Why You Should Drink Australian Wine | Nathan Wilson


Australian Wine has in recent years struggled a lot. The breakdown of global supply chains and coronavirus has done lots of damage to various worldwide markets, wine is sadly no exception. However, one additional reason Australian Wine has struggled has been due to world of geopolitics.

One might begin to wonder why of all things has wine become politicised, well it is rather simple really. It has come under threat by excessive import tariffs being conducted on part by the Chinese Government. To understand why this has happened one must first understand the relationship that wine has between Australia and China. Sino-Australian relations until the last few years have been a great source of global business, with coal and agriculture making a substantial part of trade between the nations. For a Chinese perspective this has been great and in return China has invested massively into Australia, especially its universities (Future articles will explore this further).
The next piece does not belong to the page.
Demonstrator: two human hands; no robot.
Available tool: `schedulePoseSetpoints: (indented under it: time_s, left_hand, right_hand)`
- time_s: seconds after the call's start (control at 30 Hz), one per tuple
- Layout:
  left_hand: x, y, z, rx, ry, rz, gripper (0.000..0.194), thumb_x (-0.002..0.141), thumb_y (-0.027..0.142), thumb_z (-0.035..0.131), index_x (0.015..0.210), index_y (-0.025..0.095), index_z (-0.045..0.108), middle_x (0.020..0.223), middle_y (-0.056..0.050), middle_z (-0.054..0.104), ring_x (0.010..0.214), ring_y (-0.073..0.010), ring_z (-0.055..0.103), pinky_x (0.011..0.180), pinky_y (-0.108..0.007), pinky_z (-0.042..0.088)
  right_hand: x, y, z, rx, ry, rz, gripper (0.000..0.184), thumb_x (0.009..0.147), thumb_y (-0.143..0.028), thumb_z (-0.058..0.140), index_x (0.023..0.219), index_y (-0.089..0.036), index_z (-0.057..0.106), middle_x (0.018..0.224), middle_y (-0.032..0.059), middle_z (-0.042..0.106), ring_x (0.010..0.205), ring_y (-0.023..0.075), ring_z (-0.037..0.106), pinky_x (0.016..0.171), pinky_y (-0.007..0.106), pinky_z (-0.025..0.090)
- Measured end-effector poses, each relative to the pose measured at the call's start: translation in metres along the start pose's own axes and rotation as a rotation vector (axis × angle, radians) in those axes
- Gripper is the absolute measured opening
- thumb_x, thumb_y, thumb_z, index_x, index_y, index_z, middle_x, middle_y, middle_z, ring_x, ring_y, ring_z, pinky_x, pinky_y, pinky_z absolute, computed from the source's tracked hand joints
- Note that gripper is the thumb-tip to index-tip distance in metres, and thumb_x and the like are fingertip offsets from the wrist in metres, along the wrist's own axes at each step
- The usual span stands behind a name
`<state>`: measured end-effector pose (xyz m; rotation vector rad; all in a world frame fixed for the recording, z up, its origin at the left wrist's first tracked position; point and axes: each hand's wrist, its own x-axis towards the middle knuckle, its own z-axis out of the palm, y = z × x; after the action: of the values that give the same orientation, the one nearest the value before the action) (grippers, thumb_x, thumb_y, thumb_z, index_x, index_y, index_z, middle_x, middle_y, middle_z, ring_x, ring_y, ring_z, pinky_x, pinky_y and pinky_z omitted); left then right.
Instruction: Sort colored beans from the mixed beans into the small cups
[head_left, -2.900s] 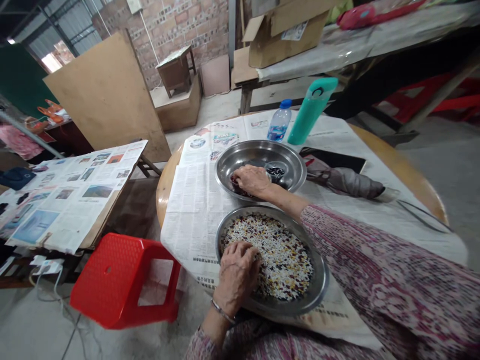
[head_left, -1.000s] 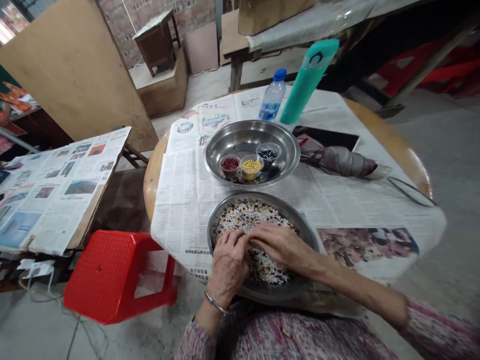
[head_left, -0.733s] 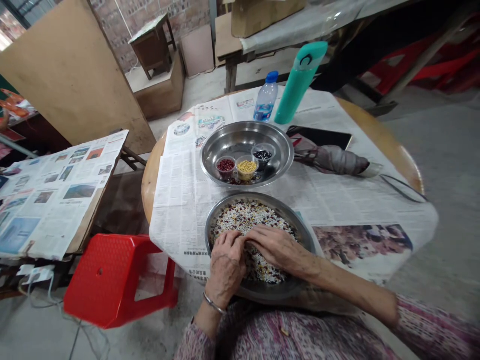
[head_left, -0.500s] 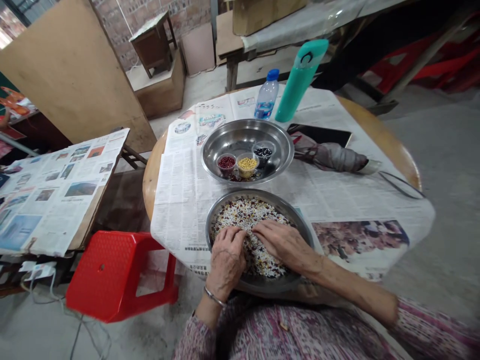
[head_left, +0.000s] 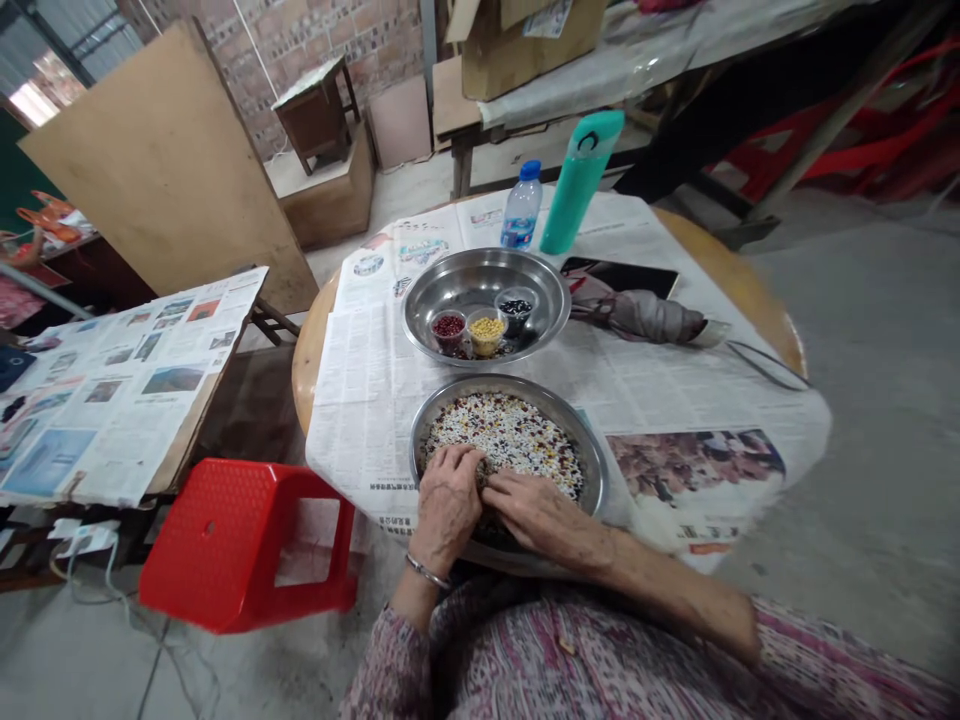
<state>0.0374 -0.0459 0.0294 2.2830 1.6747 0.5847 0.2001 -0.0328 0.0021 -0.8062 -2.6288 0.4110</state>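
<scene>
Head view: at the centre of the frame, a round, shiny stainless-steel basin is holding a grainy mix of white rice, yellow beans and dark beans. Just above it, a wider, smooth steel basin is carrying three clear round plastic cups, of glossy red beans, yellow beans and black beans. Both are resting on crinkled printed newspaper covering a varnished wooden counter. The left hand is curling into the mix at the lower left of its basin, and the right hand is reaching in beside it; each hand's fingers are lying close together, but whether they are clamping on grains I cannot tell.

Compared with the earliest frame, the right hand is now working in the lower basin rather than the upper one, and the red and yellow cups are showing uncovered. Since half a second ago, its fingertips are drawing nearer the left hand.

The hands are hiding the lower basin's near side, most fingertips are disappearing into the grains, and the top edge is cutting off a brown cardboard box.
</scene>
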Motion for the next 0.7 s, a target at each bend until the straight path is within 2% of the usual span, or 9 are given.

However, this relationship has greatly broken down in the last few years, this has been due to multiple factors like Australia countering Chinese expansionism within the Asia-Pacific region and becoming a major player within ‘Quad’. The final nail in the coffin was when the Australian government requested an inquiry into the origins of the Coronavirus. As such, the Chinese government has brought in a series of tariffs towards various major Australian exports, which have included wine.

The Chinese tariffs have been part of a large and broader campaign to economically punish Australia over its deteriorating relationship and its inquiry into the origins of coronarius. While according to deputy director of the Chinese Ministry of Foreign Affairs, “Some people in Australia adhering to the Cold War mentality and ideological prejudice have repeatedly taken wrong words and deeds on issues concerning China’s core interests,”. Although, this allegation is very similar to other comments made by Chinese government towards legitimate concerns like the Brereton Report (an Australian Army report into alleged War Crimes that had been committed during the war in Afghanistan).

The results of these tariffs, “added wine to the growing list of Australian goods barred from its markets in a trade war against Australia over disputes including its support for an inquiry into the origin of the coronavirus”. This included the Chinese government’s Ministry of Commerce having “imposed import taxes of up to 212.1 percent, effective Saturday, which Australia’s trade minister said make Australian wine unsellable in China, his country’s biggest export market”. This all happened in November 2020 and have severely hurt the sector as a result.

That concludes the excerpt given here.